▸ **Exercise objective**: Look at each line below and tally those holding "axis"; answer with that figure and nothing else.

*** Opening of The records ***

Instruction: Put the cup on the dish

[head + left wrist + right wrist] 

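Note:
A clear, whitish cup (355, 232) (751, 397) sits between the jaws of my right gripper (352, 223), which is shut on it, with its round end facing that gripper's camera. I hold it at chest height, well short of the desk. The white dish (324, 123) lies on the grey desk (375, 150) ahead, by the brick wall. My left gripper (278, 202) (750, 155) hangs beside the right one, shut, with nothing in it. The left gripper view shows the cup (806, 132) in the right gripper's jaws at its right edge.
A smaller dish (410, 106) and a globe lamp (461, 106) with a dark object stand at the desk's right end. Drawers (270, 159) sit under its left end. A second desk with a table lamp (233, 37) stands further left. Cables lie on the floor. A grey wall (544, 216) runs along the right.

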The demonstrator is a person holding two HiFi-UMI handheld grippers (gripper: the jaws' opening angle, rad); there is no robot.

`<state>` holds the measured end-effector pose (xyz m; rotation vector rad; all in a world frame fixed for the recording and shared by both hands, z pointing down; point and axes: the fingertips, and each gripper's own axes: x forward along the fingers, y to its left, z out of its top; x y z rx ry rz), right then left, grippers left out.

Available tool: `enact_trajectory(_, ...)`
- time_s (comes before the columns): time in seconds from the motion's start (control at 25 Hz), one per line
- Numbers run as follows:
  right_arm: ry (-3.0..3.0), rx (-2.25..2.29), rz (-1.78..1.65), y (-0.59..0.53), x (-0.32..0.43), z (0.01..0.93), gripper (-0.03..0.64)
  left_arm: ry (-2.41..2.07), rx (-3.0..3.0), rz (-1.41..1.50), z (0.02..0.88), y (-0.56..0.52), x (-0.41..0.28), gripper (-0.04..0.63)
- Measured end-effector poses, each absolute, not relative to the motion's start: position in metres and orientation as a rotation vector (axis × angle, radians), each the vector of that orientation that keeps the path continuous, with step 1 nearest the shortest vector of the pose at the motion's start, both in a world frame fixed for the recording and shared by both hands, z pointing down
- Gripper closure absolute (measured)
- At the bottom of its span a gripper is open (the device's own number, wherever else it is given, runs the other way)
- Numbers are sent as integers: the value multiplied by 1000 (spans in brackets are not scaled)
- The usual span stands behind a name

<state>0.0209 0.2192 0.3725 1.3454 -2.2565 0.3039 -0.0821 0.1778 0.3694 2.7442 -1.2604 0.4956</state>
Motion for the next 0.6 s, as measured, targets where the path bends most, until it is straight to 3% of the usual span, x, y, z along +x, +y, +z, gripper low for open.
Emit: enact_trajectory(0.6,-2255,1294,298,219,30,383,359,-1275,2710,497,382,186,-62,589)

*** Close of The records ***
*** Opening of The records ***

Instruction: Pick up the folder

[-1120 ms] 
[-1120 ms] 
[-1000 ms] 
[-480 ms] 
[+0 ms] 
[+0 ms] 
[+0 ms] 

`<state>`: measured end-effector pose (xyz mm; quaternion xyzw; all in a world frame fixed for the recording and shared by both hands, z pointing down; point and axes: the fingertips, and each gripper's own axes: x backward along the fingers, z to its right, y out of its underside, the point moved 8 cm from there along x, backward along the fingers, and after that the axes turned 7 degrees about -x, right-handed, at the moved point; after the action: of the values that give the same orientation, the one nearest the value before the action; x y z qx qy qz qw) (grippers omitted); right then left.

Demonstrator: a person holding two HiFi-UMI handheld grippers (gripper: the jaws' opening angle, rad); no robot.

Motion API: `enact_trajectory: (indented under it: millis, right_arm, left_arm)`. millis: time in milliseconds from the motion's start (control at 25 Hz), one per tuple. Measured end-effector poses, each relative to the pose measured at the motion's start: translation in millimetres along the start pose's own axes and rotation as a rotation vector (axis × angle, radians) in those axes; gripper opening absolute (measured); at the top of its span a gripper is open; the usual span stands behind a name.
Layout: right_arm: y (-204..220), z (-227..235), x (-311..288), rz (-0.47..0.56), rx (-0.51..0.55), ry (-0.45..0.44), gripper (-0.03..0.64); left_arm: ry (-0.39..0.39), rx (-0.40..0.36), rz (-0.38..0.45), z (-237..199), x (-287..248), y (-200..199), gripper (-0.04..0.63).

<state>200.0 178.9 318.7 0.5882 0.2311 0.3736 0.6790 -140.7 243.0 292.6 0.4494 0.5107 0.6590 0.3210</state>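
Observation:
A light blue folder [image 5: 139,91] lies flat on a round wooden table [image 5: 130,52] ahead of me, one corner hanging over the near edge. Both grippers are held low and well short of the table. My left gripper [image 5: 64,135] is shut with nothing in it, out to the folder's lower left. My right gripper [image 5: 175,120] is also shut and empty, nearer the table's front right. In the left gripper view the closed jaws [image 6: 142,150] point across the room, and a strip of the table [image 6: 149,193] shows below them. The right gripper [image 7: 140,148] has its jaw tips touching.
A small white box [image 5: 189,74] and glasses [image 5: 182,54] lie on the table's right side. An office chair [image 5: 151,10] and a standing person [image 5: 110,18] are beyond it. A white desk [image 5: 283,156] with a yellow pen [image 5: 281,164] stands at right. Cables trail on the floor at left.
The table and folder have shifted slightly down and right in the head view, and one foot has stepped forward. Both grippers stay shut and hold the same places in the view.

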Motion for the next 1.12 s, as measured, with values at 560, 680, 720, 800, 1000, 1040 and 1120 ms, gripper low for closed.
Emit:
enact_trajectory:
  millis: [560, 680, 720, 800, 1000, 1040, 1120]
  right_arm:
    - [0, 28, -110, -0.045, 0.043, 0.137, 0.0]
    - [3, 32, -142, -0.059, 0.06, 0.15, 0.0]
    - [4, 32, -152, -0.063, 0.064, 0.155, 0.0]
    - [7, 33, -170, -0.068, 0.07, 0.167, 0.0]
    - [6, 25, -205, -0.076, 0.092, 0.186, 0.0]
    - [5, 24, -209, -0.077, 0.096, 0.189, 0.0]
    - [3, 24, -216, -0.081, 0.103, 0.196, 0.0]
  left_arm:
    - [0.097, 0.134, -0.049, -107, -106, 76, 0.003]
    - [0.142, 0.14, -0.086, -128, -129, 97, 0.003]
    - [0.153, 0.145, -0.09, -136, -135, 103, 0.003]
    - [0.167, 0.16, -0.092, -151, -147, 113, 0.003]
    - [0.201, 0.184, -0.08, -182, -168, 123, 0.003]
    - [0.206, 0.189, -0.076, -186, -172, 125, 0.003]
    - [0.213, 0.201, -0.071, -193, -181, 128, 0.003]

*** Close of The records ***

▸ **Exercise output**: 2